I’ve discussed what BT has done make sure the athletes, journos and hangers on have a great communications experience during the Olympics. That’s fine. For me though the biggest test is going to be what kind of experience we punters have. There will be far more of us and we will be wanting to upload stuff and tweet just as much as the highest profile media type.
There are really two sorts of place where we will want access to good comms, apart from pubs where we may well retire to after a long hard day watching others exert themselves. These are the sporting venues themselves and the areas en route to the events where we will be arranging to meet pals, uploading photos and letting the whole social media world know that we are going to the games whilst they are not:)
Stadia have always been a problem when it comes to mobile network coverage. The traditional way of covering a stadium was to point antennae from nearby cellular base stations in the direction of the venue and to have a few high capacity macrocells cells inside the actual stadium itself.
This setup causes problems because the macrocells transmit at high power and interfere with each other creating a generally poor mobile experience. Interference is normally minimised in cellular networks by siting antennae where the natural landscape or city scape shields one cell from another ie a building will naturally stop one cell from overlapping the next.
This is not the case in a stadium where everything is open and the cells have nowhere to hide. The other problem is that spectators are usually sat still in the same spot for most of the sporting event. This means that uniformly good coverage has to be provided otherwise people will notice if they are sat in a bad spot – ordinarily when people are on the move they will walk in and out of strong signal areas and are less likely to notice poor coverage.
For the Olympics this is all exacerbated by the fact that the forecast is that the networks will need 10x their normal capacity inside the venues – all those photos of Usein Bolt again (don’t let me down now Usein :)).
So what is the answer? If you have been to Twickenham in the last year or so you might have been experiencing the solution without realising. The rugby stadium (being Welsh I hesitate to call it the “home of rugby”) has been used as a test ground for a new high capacity mobile system.
The 4 cellular base stations inside Twickers were replaced with 40 smaller ones with antennae designed to focus on a smaller more specific footprint. Being smaller and also being positioned closer to the spectators these cells transmit at a lower power and therefore are less likely to create interference with their neighbours. The old cellular base station antennae pointing at the ground were also redirected.
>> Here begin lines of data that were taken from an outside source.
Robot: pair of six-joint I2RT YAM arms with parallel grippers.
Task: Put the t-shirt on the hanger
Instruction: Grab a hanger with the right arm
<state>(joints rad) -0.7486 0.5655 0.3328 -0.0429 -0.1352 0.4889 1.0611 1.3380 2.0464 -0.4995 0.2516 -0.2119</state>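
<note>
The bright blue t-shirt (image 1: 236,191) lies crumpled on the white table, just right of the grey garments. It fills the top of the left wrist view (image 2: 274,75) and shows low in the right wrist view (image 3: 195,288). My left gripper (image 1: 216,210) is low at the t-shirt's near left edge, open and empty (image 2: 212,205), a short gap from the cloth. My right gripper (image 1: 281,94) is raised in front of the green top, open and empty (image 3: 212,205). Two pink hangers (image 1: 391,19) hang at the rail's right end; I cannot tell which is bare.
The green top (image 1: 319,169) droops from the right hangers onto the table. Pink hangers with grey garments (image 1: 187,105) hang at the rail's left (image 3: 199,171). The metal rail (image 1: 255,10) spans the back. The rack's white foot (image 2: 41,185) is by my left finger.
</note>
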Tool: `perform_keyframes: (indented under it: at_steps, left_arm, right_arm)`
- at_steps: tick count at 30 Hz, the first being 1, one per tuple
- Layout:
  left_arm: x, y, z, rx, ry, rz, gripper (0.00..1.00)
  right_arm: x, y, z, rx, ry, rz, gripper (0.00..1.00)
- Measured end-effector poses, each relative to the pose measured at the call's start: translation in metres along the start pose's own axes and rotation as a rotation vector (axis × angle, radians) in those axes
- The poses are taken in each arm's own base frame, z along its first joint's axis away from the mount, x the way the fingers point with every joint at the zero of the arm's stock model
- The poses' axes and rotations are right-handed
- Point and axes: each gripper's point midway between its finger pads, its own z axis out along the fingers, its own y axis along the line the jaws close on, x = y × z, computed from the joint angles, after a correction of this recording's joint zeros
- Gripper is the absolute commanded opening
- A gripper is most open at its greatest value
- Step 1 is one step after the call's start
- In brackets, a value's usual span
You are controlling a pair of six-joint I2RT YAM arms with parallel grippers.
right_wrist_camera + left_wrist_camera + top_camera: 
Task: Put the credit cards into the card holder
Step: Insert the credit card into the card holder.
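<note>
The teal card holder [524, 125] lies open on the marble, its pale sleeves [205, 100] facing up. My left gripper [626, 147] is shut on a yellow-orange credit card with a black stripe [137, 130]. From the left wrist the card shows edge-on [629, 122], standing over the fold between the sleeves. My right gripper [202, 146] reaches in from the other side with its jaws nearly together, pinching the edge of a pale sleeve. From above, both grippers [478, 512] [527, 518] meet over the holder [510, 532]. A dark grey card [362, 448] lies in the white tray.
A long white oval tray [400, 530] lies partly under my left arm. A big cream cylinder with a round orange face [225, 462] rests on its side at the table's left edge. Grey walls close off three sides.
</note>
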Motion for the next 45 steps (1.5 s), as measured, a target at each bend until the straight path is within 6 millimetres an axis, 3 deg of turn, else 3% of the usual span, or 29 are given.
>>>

Every stadium has a different shape (so I’m told) and whereas the original Twickenham trial used 40 cells targeting 10x increase in capacity the practicalities of the final implementation led to only 30 cells being used achieving an 8x capacity improvement.
The trial was a great success and also demonstrated that additional coverage needed to be provided outside the stadium when people were walking around (before and after the game and at half time) and in the bars and executive boxes which I can confirm needed improving :).
The learnings from this trial were applied to the Olympic venues all of which were different shapes and which needed individual designs done.
The Aquatics Centre for example is around 175metres long by 90 metres wide – not all pool of course – you have to sit somewhere. You can see from the photo it is a weirdshape. The initial design forecast a need for 28 cells of varying spectra (900, 1,800 and 2,100MHz) and technologies (2G/3G). The non-uniform geometry & materials (eg aluminimum roof in some areas but cloth in others where the need is more temporary) of the Aquatics Centre led to the model for coverage being changed and a total of 36 cells ended up actually being used.
Introducing a purely personal slant on this I’ll be inside the Aquatics Centre on the evening of 9th August and will make a point of updating you all on the performance of the cellular network.
Noting the lessons of Twickenham the cellular networks have also clubbed together to ensure that the user experience outside and en route to the Olympic venues should also be good – lots more cellular base stations and wifi hotspots. BT alone will have 500,000 hotspots around London including 1,000 in the Olympic park.